Problem description
Only the lines from the start of the entries through the line with "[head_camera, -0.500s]" are wanted; please output them exactly.

Source information
--- START ---

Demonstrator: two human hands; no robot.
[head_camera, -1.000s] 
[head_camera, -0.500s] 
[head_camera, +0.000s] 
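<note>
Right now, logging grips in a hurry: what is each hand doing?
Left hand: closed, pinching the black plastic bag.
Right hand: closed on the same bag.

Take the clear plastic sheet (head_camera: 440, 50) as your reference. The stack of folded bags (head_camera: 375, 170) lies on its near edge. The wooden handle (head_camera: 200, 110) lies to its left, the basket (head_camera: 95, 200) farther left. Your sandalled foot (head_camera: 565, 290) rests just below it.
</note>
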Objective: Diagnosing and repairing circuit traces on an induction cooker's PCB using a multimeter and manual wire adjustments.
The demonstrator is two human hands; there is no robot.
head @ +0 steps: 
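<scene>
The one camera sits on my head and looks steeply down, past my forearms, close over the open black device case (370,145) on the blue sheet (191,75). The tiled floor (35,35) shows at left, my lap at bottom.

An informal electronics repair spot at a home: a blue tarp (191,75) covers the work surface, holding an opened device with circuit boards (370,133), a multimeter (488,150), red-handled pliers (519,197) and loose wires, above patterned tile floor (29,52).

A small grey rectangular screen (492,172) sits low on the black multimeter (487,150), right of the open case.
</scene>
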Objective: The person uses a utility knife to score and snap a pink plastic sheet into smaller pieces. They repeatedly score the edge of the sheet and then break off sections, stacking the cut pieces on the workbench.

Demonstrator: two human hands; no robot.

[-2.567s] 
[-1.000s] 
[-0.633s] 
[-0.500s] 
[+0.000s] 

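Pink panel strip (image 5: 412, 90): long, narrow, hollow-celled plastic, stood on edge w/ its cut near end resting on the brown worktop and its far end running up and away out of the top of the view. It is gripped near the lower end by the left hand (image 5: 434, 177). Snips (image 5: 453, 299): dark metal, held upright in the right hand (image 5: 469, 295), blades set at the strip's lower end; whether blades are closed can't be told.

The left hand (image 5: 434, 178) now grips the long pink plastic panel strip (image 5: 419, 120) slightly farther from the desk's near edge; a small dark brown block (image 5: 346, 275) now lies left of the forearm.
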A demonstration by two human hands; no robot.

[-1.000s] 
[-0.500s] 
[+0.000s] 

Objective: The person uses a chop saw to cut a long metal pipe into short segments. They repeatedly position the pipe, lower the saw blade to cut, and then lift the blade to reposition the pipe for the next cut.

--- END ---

Exercise output
Demonstrator: two human hands; no robot.
[head_camera, -1.000s] 
[head_camera, -0.500s] 

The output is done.